Print the whole listing again exactly, keeping no pictures in it.

*** DATA SECTION ***

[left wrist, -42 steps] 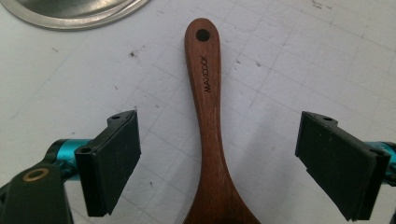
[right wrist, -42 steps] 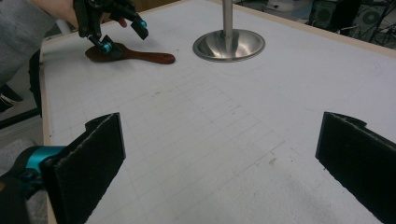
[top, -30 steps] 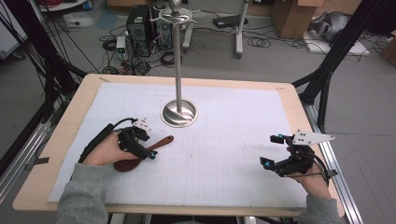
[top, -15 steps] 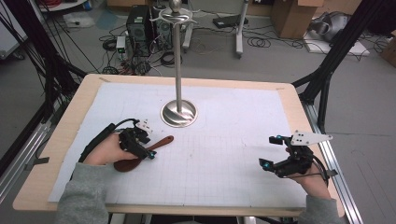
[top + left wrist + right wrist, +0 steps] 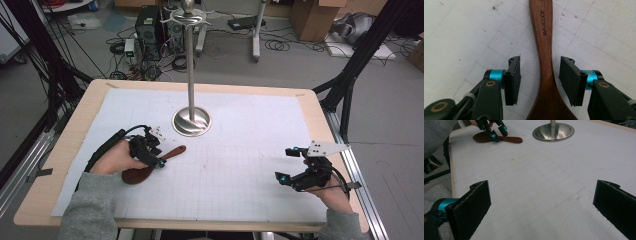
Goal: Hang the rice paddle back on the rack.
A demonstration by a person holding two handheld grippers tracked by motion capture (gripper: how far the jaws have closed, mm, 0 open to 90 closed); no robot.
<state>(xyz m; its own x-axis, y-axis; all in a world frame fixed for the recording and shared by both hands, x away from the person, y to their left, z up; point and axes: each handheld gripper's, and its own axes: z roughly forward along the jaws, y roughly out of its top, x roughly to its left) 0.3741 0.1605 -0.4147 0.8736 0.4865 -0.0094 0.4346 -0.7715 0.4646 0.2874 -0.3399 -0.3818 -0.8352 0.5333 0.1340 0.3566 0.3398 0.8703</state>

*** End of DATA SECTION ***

RESULT FOR THIS TASK:
[left wrist, -42 steps] 
[right wrist, -42 steps] 
[top, -30 steps] 
[top, -15 steps] 
[top + left wrist + right wrist, +0 steps] 
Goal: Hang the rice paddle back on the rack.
A demonstration by a person holding two handheld grippers tracked by motion capture (gripper: how far the jaws have closed, mm, 0 open to 90 closed); no robot.
<state>(xyz m; its own x-axis, y-axis; all in a world frame fixed for the recording and shared by both hands, x away from the person, y to their left, z up; point and axes: each handheld gripper's, and its own axes: z roughly forward along the jaws, y roughly out of its top, x roughly to its left) 0.3741 0.1605 -0.4147 0.8736 0.4865 -0.0094 0.4346 -0.7715 0.4646 0.2874 -0.3399 -0.3818 -0.8352 0.5333 0.1340 0.3566 0.3398 0.8703</state>

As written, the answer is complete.